In the midst of this week’s anarchy and destruction at the US Capitol, there was a moment of clarity, a moment of dignity.
Joe Biden, who will become US president in less than two weeks, had been scheduled to deliver remarks about the economy in Wilmington, Delaware, on Wednesday afternoon. Then the assault on the Capitol started. Biden quickly abandoned his prepared remarks, and instead addressed a shocked nation as the attack was unfolding in real time.
"This is not dissent; it is disorder, it is chaos. It borders on sedition, and it must end – now. I call on this mob to pull back and allow the work of democracy to go forward," he said, before turning his attention to Donald Trump.
“I call on President Trump to go on national television, now, to fulfil his oath and defend the constitution and demand an end to this siege. It is insurrection... the world is watching.”
Trump’s response was to tweet a short video, in which he made a half-hearted call for his supporters to leave the Capitol and told them he loved them. “I know your pain, I know you’re hurt. We had an election that was stolen from us.”
It was quickly taken down by Twitter.
Biden, whose strategy since the election has been broadly to ignore Trump's ramblings in a bid to avoid stoking any more division, will now take the helm at the White House in the wake of an almost unthinkable attack on the nation's democracy.
The message of unity that underpinned his presidential campaign, even when he appeared unlikely to win the Democratic nomination a year ago, has never seemed so relevant.
Even before this week's shocking events Biden's task in leading the country had been fundamentally transformed by two Senate elections in Georgia on Tuesday.
In any other week the Democrats' victories in the twin contests would have dominated the news cycle. Two Democratic challengers, Jon Ossoff, a 33-year-old filmmaker, and Raphael Warnock (51), a pastor at the historic Ebenezer Baptist Church in Atlanta where Martin Luther King jnr once preached, dislodged incumbent Republicans David Perdue and Kelly Loeffler.
Hand-picked
Loeffler, who is married to the head of the New York Stock exchange, had been hand-picked by Georgia governor Brian Kemp in 2019 to fill the seat vacated by retiring senator Jonny Isakson. Trump was furious about the decision at the time, but Kemp believed Loeffler would appeal to middle-class female voters in Georgia's suburbs who were deserting the Republican party in droves. Instead she embraced Trumpism and ran further to the right in a desperate and ultimately unsuccessful attempt to secure her seat.

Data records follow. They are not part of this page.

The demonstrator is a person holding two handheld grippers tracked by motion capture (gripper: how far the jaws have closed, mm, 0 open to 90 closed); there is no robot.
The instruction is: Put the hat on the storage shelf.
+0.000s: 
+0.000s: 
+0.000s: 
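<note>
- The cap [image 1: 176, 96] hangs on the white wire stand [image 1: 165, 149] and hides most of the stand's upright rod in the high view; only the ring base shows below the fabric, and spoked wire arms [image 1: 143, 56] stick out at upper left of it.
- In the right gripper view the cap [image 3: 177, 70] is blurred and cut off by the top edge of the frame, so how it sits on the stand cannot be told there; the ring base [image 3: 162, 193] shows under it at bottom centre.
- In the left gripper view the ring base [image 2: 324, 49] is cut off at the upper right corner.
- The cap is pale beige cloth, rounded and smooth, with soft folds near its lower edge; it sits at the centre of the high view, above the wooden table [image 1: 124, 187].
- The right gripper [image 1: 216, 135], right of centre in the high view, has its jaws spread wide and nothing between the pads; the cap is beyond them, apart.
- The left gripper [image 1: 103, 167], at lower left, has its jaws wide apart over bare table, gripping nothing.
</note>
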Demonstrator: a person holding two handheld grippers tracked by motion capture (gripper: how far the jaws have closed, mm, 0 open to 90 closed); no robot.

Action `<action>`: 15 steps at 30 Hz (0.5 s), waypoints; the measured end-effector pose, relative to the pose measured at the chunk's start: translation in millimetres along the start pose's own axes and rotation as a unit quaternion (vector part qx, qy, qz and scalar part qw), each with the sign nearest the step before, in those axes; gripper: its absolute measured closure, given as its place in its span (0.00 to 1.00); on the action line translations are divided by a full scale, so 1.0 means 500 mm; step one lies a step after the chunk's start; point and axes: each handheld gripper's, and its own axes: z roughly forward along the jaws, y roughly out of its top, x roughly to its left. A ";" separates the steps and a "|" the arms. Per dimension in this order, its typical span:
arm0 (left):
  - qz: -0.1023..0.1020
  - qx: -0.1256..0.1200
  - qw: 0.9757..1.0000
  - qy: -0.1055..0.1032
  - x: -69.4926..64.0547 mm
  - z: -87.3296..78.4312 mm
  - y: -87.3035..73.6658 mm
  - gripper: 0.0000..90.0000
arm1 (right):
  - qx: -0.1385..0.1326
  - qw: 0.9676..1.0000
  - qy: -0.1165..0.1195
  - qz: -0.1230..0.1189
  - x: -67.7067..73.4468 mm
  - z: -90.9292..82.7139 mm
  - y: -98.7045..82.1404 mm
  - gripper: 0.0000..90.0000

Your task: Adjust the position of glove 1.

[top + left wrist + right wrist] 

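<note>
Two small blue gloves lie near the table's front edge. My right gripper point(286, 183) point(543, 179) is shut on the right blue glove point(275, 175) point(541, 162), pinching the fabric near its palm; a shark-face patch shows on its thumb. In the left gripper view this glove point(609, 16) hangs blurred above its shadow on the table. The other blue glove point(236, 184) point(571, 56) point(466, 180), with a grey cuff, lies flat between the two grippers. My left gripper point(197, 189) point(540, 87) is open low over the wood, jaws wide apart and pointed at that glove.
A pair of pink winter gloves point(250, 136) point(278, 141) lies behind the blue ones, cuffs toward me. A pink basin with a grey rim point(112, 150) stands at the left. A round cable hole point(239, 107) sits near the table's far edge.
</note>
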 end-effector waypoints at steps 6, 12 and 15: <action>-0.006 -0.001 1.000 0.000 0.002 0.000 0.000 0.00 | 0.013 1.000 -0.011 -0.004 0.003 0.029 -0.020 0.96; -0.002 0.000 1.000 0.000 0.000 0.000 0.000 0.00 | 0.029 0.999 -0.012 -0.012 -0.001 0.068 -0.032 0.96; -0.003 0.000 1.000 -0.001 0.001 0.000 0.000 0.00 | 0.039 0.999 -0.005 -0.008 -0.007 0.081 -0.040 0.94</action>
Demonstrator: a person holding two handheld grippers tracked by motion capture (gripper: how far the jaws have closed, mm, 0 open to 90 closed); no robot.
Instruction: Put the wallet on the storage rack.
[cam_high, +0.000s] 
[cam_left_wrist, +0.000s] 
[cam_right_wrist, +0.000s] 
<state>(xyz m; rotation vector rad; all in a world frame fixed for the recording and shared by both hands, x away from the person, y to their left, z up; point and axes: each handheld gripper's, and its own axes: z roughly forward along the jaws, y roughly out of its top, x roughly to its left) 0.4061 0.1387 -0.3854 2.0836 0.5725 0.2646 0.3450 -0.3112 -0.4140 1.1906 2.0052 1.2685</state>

There is also poetic justice in a week where a white-majority mob overran the Capitol, that Georgia, a state with a shameful history of racial injustice and segregation, is sending its first black senator to Washington.
“Welcome to the new Georgia,” Warnock said on Wednesday. “It is more diverse. It’s more inclusive. It readily embraces the future. And I’m the product of that.”
Though his words were spoken on Wednesday morning before the storming of the Capitol, they could have easily been directed at the lone Trump supporter who was photographed marching through the Capitol rotunda carrying a confederate flag, an inflammatory symbol of a lost era of white supremacy in the south.
But the real significance of the elections is that Biden begins his term with a Democratic majority in the House and Senate.
While the Senate majority will be the narrowest possible – the party will hold 50 seats in the 100-member chamber, with incoming vice-president Kamala Harris permitted to cast a tie-breaking vote in her capacity as president of the Senate – it significantly eases Biden's path to governance.
Partisan corner
Democrats will be obliged to keep Democratic senators from Republican-leaning states, like Joe Manchin from West Virginia, in line. Manchin was the lone Democrat to vote for Trump's second supreme court nominee Brett Kavanaugh, though he voted to remove Trump a year ago during the impeachment trial.
But Wednesday’s events, which saw some Republicans censure Trump’s claims of election fraud, gives hope that several Republicans are not wedded to their partisan corner and will be prepared to work with Democrats.
Biden, who still believes in bipartisanship based on the experience of his 36 years in the Senate, had been dismissed as naïve. But the shocking and destructive end to Trump’s presidency may now act as a catalyst for Republicans to work with Democrats to ensure Congress does what it is supposed to do and legislate for the American people.